House debates
Monday, 10 February 2025
Private Members' Business
Classroom Disruption
6:54 pm
Sam Birrell (Nicholls, National Party) Share this | Hansard source
BIRRELL (—) (): I move:
That this House:
(1) condemns the Government for failing to address the critical issue of classroom disruption in Australian schools which is severely impacting the learning outcomes of Australian students as well as forcing teachers to leave the profession in droves; and
(2) notes:
(a) that despite the escalating levels of classroom disruption and even violence in many classrooms, the Government has failed to respond to the Senate inquiry report by the Education and Employment Reference Committee into the issue of increasing disruption in Australian school classrooms;
(b) the declining ranking of Australia in the Organisation for Economic Co-operation and Development (OECD) disciplinary climate index, making Australian classrooms amongst the world's most disorderly;
(c) the impacts, demands and experience of disorderly classrooms on teacher safety, work satisfaction and workforce retention;
(d) the impact of disorderly, poorly disciplined classroom environments and school practices on students' learning, compared with their peers in more disciplined classrooms; and
(e) how leading OECD countries with the highest disciplinary climate index rankings can provide valuable lessons on reducing distraction and disorder in Australian classrooms.
It is good to hear people waxing lyrical about education. I think it's something that all of us agree is really important for the future of our nation. We've got to have an honest debate about how we get the outcomes we all want to achieve. I think there are some real challenges in education in this country at the moment. I don't think things are going in the right direction, and there's a lot of data to suggest that. In fact, OECD data shows that Australia's education standards have fallen since 2006, with Australia ranked 12th for reading, down from sixth; 10th for science, down from sixth; and 16th for maths, down from eighth. We need to have the analysis as to why we think this is happening. The data and many of our experiences in the education system show us that behavioural issues and disruption in our classrooms are key reasons why education standards are slipping. I'll talk about some experiences that I've had, and then I'll talk about what the Senate committee found.
Many years ago I was asked to be principal for a day at a state school in Shepparton, which means I got to shadow the principal and work with the staff. What I saw were a lot of teachers who were there because they were very committed to educating young people. They were very committed to doing it in the state system, because they wanted to give everyone a fair go, as did my mother, who was a teacher at Shepparton High School for well over 30 years. But increasingly they were finding that they couldn't do what they were there to do, which was to teach, because there were a lot of behavioural issues coming into the classroom, and the system wasn't giving them the tools to deal with those behavioural issues. I saw kids outside trying to cool down because they'd blown their stack in the classroom, and I saw children being disruptive. There are cases where children have been violent, and assaults towards teachers are up. So we really need to understand what's going on here and try and work through it, because if kids aren't in a calm, safe environment, they can't learn, and if teachers aren't in a calm, safe environment, they can't teach.

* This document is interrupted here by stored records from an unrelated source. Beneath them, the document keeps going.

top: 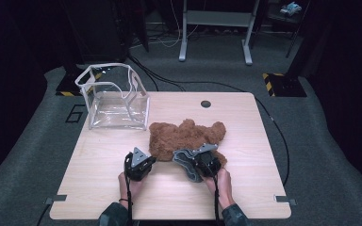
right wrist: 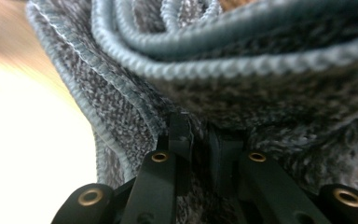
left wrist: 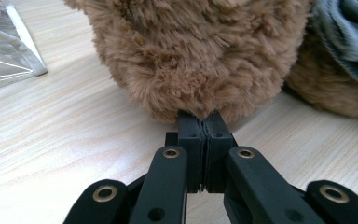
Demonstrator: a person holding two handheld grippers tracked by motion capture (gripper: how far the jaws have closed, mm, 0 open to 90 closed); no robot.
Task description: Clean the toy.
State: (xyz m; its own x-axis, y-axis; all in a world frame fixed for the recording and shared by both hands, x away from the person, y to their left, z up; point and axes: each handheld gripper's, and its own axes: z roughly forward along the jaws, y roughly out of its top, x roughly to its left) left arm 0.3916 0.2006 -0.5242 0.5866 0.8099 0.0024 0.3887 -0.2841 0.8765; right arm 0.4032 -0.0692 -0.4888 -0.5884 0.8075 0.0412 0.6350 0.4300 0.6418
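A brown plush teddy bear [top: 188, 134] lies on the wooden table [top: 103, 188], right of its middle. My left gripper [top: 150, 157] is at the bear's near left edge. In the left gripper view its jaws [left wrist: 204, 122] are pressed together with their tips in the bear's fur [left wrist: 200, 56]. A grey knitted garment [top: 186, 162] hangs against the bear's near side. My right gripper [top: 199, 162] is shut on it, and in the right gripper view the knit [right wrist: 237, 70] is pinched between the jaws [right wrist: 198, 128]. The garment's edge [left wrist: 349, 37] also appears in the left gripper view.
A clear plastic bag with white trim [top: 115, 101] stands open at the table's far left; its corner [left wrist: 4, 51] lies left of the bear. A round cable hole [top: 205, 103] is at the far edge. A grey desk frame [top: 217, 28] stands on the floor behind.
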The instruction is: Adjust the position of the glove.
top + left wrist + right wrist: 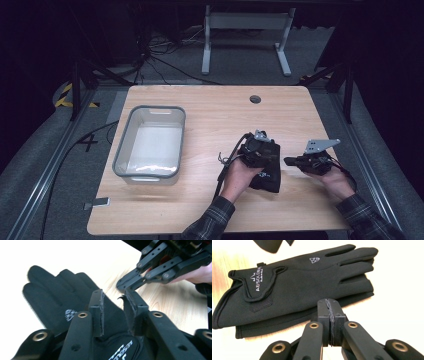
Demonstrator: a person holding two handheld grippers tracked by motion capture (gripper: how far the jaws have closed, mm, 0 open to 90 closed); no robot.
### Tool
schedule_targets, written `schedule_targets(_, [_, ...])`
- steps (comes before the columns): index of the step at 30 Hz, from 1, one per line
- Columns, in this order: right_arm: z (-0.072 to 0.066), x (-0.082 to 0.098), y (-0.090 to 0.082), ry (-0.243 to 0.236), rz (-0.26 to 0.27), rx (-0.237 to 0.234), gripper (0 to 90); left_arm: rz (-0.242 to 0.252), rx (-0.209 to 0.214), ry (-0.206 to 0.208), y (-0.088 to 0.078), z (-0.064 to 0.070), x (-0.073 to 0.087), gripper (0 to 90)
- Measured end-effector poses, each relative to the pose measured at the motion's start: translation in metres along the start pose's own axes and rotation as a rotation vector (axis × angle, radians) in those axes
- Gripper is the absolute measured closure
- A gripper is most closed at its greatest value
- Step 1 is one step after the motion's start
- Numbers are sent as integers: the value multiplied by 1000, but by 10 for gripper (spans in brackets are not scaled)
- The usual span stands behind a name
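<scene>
Left gripper (113, 302) slightly parted over black gloves (294, 287), pads clear of fabric, right gripper (331, 308) closed on nothing, just beside gloves.

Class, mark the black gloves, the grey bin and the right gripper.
black gloves (307, 282), right gripper view, back of the top glove.
grey bin (121, 145), high view, left rim.
right gripper (330, 307), right gripper view, shut jaw tips.

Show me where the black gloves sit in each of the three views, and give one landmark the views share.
High view: gloves right of centre on the table, partly under the left hand-held gripper.
Left gripper view: gloves at left and centre, beneath the jaws.
Right gripper view: gloves across the middle, stacked.
Shared landmark: the light wooden table.
</scene>
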State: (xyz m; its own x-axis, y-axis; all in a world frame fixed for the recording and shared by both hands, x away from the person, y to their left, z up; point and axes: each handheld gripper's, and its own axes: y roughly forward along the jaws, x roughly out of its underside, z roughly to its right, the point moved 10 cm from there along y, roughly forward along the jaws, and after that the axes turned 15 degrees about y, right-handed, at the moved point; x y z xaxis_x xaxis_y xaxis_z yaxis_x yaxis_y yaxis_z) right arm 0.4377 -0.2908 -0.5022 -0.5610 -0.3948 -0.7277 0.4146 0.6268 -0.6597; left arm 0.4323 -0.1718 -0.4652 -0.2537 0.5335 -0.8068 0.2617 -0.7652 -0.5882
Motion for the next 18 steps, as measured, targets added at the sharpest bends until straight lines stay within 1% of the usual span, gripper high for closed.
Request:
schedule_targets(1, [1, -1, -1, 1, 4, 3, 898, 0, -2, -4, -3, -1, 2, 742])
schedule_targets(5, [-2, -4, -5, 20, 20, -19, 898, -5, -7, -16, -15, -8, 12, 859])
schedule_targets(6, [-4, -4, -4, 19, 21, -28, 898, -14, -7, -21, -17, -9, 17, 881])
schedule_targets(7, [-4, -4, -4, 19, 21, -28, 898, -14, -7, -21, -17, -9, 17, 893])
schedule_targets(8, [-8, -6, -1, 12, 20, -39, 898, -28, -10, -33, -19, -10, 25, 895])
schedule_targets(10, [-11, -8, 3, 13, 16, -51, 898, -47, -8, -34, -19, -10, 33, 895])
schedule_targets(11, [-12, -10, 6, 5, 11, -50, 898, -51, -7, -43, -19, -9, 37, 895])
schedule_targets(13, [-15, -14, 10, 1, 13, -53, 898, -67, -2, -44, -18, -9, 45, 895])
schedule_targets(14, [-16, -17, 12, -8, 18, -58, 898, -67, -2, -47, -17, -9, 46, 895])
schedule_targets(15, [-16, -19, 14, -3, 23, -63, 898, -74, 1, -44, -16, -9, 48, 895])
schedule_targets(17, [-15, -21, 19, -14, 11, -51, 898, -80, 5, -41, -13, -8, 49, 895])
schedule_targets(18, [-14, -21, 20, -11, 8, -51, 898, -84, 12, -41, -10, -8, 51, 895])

On the coalition's pushed request on 28 November 2022, the Senate referred the issue of increasing disruption in Australian school classrooms to the Senate Education and Employment References Committee to inquire and report on the issue of increasing disruption in Australian schools' classrooms. There were a number of recommendations. I haven't got time to read them all out, but I'm just going to precis a few of them and then question whether the Albanese government in its funding agreements can focus on this very issue of behaviour and disruption in the classroom and get to the core of it. Senate recommendation 8 states:
The committee recommends that the National School Reform Agreement Ministerial Reference Group consider including strategies for addressing disruptive classroom behaviour as one of the priorities for the next National School Reform Agreement.
Now, I'll go to another recommendation. This was recommendation 3:
The committee recommends that government and non-government education authorities are required to invest in the professional development of teachers, so that they are supported by the latest evidence-based teaching skills to manage classroom behaviour.
So we need to give our teachers the tools that they need to deal with classroom behaviour, and it's getting harder. It's not like it was when my mum was a teacher in the eighties. Kids were coming from more stable backgrounds, in my experience. Now there are a lot of social issues—particularly since the COVID pandemic and the onset of social media. Disruption is becoming endemic in classrooms, and we need to focus on that and make sure we create environments to learn.
I'm trying to understand where Minister Clare's funding agreements are up to with four of the states, because my understanding was that they were supposed to be done by 31 December 2024, and, in four of the states, we haven't seen the funding agreements. Not only do we want to see them but we also want to see whether there is any focus on this critical issue. As well as the curriculum and as well as increasing funding to schools, which are supported aims, we want to see whether there is a focus on this insidious and challenging issue that all of us are seeing and all of us are hearing about from the parents and the staff of disruption and behavioural issues in classrooms. It's causing a lot of problems with learning and a lot of problems with teaching, and it is seeing teachers move out of the sector—sometimes out of the state education sector and sometimes out of education altogether, and that's not what anyone wants.